At year's end, the air cleared. The Politburo redefined its collective wisdom. It is this: we have no intention of making any social or political change that in any significant way endangers the status quo. If we can be shown riskless change that does not alter the ruling system, well and good. If not, forget it. We will change nothing and we will live with the consequences.

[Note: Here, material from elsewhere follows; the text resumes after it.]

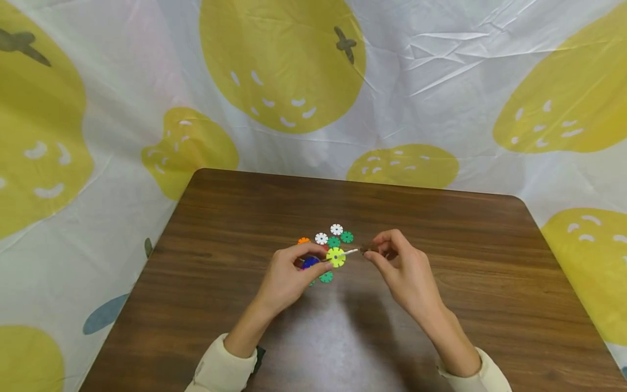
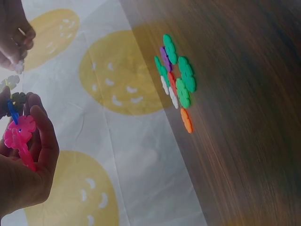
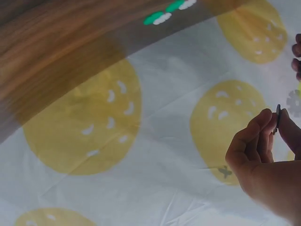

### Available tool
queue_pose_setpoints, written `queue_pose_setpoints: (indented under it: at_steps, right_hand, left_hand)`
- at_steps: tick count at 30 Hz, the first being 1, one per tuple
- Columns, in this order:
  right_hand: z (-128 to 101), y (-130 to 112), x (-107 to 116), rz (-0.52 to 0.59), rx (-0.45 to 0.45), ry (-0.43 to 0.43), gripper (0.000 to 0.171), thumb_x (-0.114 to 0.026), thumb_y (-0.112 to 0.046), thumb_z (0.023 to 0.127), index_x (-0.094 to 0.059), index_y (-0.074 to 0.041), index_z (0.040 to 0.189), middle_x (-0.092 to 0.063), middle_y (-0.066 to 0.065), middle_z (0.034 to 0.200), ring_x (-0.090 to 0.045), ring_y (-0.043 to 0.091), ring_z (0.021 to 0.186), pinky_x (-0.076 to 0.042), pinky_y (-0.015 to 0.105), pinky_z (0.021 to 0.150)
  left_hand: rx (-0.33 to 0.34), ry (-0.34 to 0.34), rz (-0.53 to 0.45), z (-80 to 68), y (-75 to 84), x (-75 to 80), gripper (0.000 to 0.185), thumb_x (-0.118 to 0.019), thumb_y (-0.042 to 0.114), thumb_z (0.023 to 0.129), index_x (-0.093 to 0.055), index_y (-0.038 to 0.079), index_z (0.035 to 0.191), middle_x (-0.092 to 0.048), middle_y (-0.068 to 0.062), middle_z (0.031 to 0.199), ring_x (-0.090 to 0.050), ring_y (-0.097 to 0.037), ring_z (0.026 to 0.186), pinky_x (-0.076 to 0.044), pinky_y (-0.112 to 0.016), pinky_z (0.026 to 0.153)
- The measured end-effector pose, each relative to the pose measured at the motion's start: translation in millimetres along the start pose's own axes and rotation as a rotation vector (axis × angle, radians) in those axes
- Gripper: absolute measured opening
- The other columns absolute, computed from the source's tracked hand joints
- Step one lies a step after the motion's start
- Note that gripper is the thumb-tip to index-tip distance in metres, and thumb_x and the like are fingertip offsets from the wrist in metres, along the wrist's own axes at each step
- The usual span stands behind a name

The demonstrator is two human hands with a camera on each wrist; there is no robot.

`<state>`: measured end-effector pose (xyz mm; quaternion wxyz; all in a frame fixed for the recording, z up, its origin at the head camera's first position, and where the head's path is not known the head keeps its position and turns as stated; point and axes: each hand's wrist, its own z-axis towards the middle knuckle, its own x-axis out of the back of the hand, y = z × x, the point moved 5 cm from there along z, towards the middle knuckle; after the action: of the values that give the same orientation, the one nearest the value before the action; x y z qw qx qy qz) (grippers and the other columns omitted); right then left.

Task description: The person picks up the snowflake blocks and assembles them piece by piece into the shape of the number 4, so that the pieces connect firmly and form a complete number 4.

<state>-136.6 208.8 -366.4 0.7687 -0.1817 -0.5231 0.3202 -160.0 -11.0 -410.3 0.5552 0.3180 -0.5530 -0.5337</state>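
Note:
My left hand (image 1: 290,276) holds a joined chain of notched plastic discs between thumb and fingers. In the chain are a pink disc (image 2: 21,131), a blue disc (image 1: 311,263), a yellow disc (image 1: 336,257) and, at the right end, a white disc (image 1: 351,251) seen edge-on. Just to the right, my right hand (image 1: 410,277) pinches a thin disc (image 3: 278,117) between thumb and fingertips; it shows edge-on and dark, so its colour is unclear. In the head view its edge is very near the white one; whether they touch, I cannot tell.
Several loose discs lie flat on the brown wooden table (image 1: 220,218) beyond and below the left hand, among them a white disc (image 1: 336,229), a green disc (image 1: 346,237) and an orange disc (image 1: 303,240). A fruit-patterned curtain (image 1: 294,147) hangs behind the table.

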Motion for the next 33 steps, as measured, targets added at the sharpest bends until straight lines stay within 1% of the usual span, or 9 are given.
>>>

Whatever past indecisiveness did exist is now gone. Whatever genuine debate, raged, it has now dissipated. In truth, such policy thinking has prevailed for the past several years. Now it is out in the open.

CRIME AND PUNISHMENT:

The Pham Duc Phong report at midyear triggered once more a campaign against corruption in Party and State. Phong's Public Property Office audited the books of 55,000 government and Party agencies, found $5.8 billion in assets unaccounted for (29% of the total assets), most of it in the form of furniture, office supplies and vehicles. The semi-purge that was launched against corruption in the Party brought forth charges (as in past anti-corruption drives) that the campaign was being misused by officials to settle old political scores or to eliminate the security guardians such as Phong (the ancient problem of quis custodiet ipsos custodes? - who will guard the guardians?). PM Phan Van Khai lectured the country on the evil effects of corruption: it taints Party image; it is detrimental to foreign investment; it makes the Vietnamese people distrustful of authority. The Party drive to purge "corrupt and degraded cadres" ran noisily during the year but by the end of 1999 had gone quiet.

Crime increased, the Ministry of Social Affairs reported, linking it to increased use of illegal drugs. Viet Nam now has 132,000 registered heroin addicts (70% of burglary arrests are addicts). Drug convictions in Ha Noi doubled during 1999 (general crime was up 40%). Viet Nam's "sex worker" population set at 300,000 now being unionized. Heroin drug addiction among college students increased from 68/1000 in 1996 to 325/1000 in 1998, while the total number of student heroin addictions rose from 92/1000 in 1996 to 860/1000 in 1999, a true epidemic.

LEADERSHIP:

The year was marked by personnel changes which, together with other policy problems, increased tensions severely in the traditionally cohesive Politburo. Such was the conclusion by most observers, even when they differed as to how severe were those tensions. Viet Nam's "leopard spot" governance--little fiefdoms run by local Party people often corrupt and worse, immune to rectification--plagued the system. As described by PM Khai, there were "areas managed by corrupt officials that have become terrible places for Vietnamese people to live."

The Party leadership worried publicly over the state of young Vietnamese intellectuals, a worry echoed by the press. Nhan Dan (April 24) asserted that young intellectuals in Viet Nam feel they are unmotivated. Most are in academia and their malaise is traceable to worry over quality of education and career opportunities.

"Many young (Party) cadres are really worried about their future. After graduation, most have to struggle for a daily living, thus having little time for improving their skills or gaining further qualifications. Statistics available show that 32% of the staff in universities and colleges is under 35, and among them only 3.7% have received training overseas. The average age of higher education degree holders in 57.2 years."

Then came a "deepening social crisis," as the NGO economists put it so carefully. The growth rate (earlier in the decade at 10% p/a) began to fall, ending the decade at 4%. This was coupled with "regional displacement" (again, as the economists put it), that is, the emergent recovery of other Asian economies which left Viet Nam at further disadvantage. Doi moi turned out to be chiefly rhetoric. Viet Nam became closer to Cuba than China. FDI went back to the 1992 level.

The Politburo hunkered down in its bunker as it has done in the past during times of trouble. By all evidence it now simply lacks political will. It lashes out at socio-political divisiveness lumped under the rubric of "social evils". These continue to multiply, defying remedial measures that in any case are too cautious and too few.